The entire listing below needs to be transcribed word for word.

*** Data excerpt Section Begins ***

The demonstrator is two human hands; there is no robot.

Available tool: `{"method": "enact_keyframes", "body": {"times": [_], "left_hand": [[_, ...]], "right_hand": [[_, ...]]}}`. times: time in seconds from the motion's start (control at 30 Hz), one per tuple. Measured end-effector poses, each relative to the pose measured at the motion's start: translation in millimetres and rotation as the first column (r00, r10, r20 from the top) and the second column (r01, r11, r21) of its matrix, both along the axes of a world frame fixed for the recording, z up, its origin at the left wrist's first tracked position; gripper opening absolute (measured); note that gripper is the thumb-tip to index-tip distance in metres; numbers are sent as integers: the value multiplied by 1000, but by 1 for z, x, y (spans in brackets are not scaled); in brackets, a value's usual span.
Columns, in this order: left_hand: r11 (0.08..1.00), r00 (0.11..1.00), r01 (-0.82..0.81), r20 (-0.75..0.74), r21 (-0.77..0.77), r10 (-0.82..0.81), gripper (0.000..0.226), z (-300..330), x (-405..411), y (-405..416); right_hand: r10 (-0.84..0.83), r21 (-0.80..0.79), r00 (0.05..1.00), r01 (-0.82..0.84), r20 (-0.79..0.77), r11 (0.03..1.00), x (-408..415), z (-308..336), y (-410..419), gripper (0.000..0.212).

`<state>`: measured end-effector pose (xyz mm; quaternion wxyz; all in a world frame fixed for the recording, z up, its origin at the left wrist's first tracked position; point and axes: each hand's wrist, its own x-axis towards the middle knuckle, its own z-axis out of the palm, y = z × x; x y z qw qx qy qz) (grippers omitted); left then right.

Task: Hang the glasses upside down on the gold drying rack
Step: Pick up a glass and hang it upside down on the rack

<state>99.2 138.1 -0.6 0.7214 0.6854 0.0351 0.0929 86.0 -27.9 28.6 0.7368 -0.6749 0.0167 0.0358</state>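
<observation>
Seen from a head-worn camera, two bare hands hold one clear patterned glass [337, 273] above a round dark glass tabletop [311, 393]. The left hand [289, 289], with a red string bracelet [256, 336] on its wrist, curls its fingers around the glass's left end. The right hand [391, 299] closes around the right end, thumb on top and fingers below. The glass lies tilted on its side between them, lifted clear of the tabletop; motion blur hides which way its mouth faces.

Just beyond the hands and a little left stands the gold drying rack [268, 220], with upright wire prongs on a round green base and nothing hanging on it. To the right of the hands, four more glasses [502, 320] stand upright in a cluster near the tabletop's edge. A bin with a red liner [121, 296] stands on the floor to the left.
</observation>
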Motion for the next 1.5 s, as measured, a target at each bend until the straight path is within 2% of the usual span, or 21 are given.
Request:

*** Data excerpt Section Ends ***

**Worked solution**
The demonstrator is two human hands; there is no robot.

Available tool: `{"method": "enact_keyframes", "body": {"times": [_], "left_hand": [[_, ...]], "right_hand": [[_, ...]]}}`. times: time in seconds from the motion's start (control at 30 Hz), one per tuple. Measured end-effector poses, each relative to the pose measured at the motion's start: translation in millimetres and rotation as the first column (r00, r10, r20 from the top) and the second column (r01, r11, r21) of its matrix, both along the axes of a world frame fixed for the recording, z up, its origin at the left wrist's first tracked position; gripper opening absolute (measured); note that gripper is the thumb-tip to index-tip distance in metres; numbers are sent as integers: the value multiplied by 1000, but by 1 for z, x, y (spans in brackets are not scaled); in brackets, a value's usual span.
Columns, in this order: left_hand: r11 (0.08..1.00), r00 (0.11..1.00), r01 (-0.82..0.81), r20 (-0.75..0.74), r21 (-0.77..0.77), r10 (-0.82..0.81), gripper (0.000..0.226), z (-300..330), x (-405..411), y (-405..416); right_hand: r10 (-0.84..0.83), r21 (-0.80..0.79), r00 (0.05..1.00), r01 (-0.82..0.84), r20 (-0.79..0.77), r11 (0.03..1.00), x (-408..415), z (-308..336), y (-410..419), gripper (0.000..0.212).

`<state>`: measured end-effector pose (xyz mm; quaternion wxyz; all in a world frame fixed for the recording, z up, its origin at the left wrist's first tracked position; point and axes: each hand's wrist, its own x-axis towards the middle knuckle, its own z-axis out of the palm, y = z × x; x y z qw qx qy qz) (grippers omitted); left then right.

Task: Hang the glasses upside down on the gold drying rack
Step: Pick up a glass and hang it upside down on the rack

<state>99.2 138.1 -0.6 0.7214 0.6854 0.0351 0.0929 86.0 -27.9 28.6 0.7368 -0.6749 0.0167 0.0358</state>
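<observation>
Seen from a head-worn camera, two bare hands hold one clear patterned glass [337, 273] above a round dark glass tabletop [311, 393]. The left hand [289, 289], with a red string bracelet [256, 336] on its wrist, curls its fingers around the glass's left end. The right hand [391, 299] closes around the right end, thumb on top and fingers below. The glass lies tilted on its side between them, lifted clear of the tabletop; motion blur hides which way its mouth faces.

Just beyond the hands and a little left stands the gold drying rack [268, 220], with upright wire prongs on a round green base and nothing hanging on it. To the right of the hands, four more glasses [502, 320] stand upright in a cluster near the tabletop's edge. A bin with a red liner [121, 296] stands on the floor to the left.
</observation>
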Motion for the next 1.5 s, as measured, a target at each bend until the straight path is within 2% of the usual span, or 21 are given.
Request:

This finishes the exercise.